Problem:
The reply should hold every line of the data, unchanged and complete.

---

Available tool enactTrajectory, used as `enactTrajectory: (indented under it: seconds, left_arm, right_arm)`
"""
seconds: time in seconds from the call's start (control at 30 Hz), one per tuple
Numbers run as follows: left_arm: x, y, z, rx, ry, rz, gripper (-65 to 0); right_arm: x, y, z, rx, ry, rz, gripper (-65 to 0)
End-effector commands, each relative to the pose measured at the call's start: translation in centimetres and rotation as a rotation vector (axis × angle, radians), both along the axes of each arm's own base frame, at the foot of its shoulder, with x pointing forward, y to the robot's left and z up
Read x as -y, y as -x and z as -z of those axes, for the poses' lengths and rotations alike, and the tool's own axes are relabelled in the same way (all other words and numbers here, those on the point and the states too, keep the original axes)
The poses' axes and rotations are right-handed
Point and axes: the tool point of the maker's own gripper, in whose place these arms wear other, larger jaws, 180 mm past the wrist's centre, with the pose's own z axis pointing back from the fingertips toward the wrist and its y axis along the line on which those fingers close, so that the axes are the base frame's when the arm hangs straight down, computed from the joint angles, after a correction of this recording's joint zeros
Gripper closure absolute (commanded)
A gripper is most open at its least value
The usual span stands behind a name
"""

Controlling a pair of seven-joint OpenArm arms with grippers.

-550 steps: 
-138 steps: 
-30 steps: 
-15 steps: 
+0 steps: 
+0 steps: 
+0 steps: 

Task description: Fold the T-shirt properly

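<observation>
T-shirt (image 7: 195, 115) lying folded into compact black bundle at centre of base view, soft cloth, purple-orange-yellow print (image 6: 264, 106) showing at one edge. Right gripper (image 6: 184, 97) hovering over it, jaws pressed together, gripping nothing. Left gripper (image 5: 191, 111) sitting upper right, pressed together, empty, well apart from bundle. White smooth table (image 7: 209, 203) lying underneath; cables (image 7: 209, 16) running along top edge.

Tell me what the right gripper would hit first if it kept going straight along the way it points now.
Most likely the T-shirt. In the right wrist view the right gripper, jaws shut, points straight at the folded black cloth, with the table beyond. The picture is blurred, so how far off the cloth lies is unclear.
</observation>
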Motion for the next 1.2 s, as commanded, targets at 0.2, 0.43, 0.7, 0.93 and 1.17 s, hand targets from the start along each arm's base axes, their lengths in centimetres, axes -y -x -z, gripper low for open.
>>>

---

Written answer:
Available tool enactTrajectory, used as `enactTrajectory: (indented under it: seconds, left_arm, right_arm)`
"""
seconds: time in seconds from the call's start (control at 30 Hz), one per tuple
Numbers run as follows: left_arm: x, y, z, rx, ry, rz, gripper (-65 to 0); right_arm: x, y, z, rx, ry, rz, gripper (-65 to 0)
End-effector commands, each relative to the pose measured at the call's start: translation in centimetres and rotation as a rotation vector (axis × angle, radians), both along the axes of each arm's own base frame, at the foot of its shoulder, with x pointing forward, y to the robot's left and z up
Read x as -y, y as -x and z as -z of those axes, for the poses' lengths and rotations alike, and the tool's own axes are relabelled in the same way (all other words and numbers here, those on the point and the states too, keep the original axes)
The poses' axes and rotations are right-handed
Point and axes: the tool point of the maker's own gripper, in whose place these arms wear other, larger jaws, 180 mm past the wrist's centre, with the pose's own z axis pointing back from the fingertips toward the wrist and its y axis along the line on which those fingers close, so that the axes are the base frame's when the arm hangs straight down, computed from the joint angles, after a correction of this recording's joint zeros
Gripper closure absolute (commanded)
A gripper is most open at its least value
The usual span stands behind a name
"""

Controlling a pair of seven-joint OpenArm arms with grippers.

-550 steps: 
-138 steps: 
-30 steps: 
-15 steps: 
+0 steps: 
+0 steps: 
+0 steps: 

Task description: Fold the T-shirt properly

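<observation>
T-shirt (image 7: 195, 115) lying folded into compact black bundle at centre of base view, soft cloth, purple-orange-yellow print (image 6: 264, 106) showing at one edge. Right gripper (image 6: 184, 97) hovering over it, jaws pressed together, gripping nothing. Left gripper (image 5: 191, 111) sitting upper right, pressed together, empty, well apart from bundle. White smooth table (image 7: 209, 203) lying underneath; cables (image 7: 209, 16) running along top edge.

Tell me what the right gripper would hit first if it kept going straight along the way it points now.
Most likely the T-shirt. In the right wrist view the right gripper, jaws shut, points straight at the folded black cloth, with the table beyond. The picture is blurred, so how far off the cloth lies is unclear.
</observation>
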Motion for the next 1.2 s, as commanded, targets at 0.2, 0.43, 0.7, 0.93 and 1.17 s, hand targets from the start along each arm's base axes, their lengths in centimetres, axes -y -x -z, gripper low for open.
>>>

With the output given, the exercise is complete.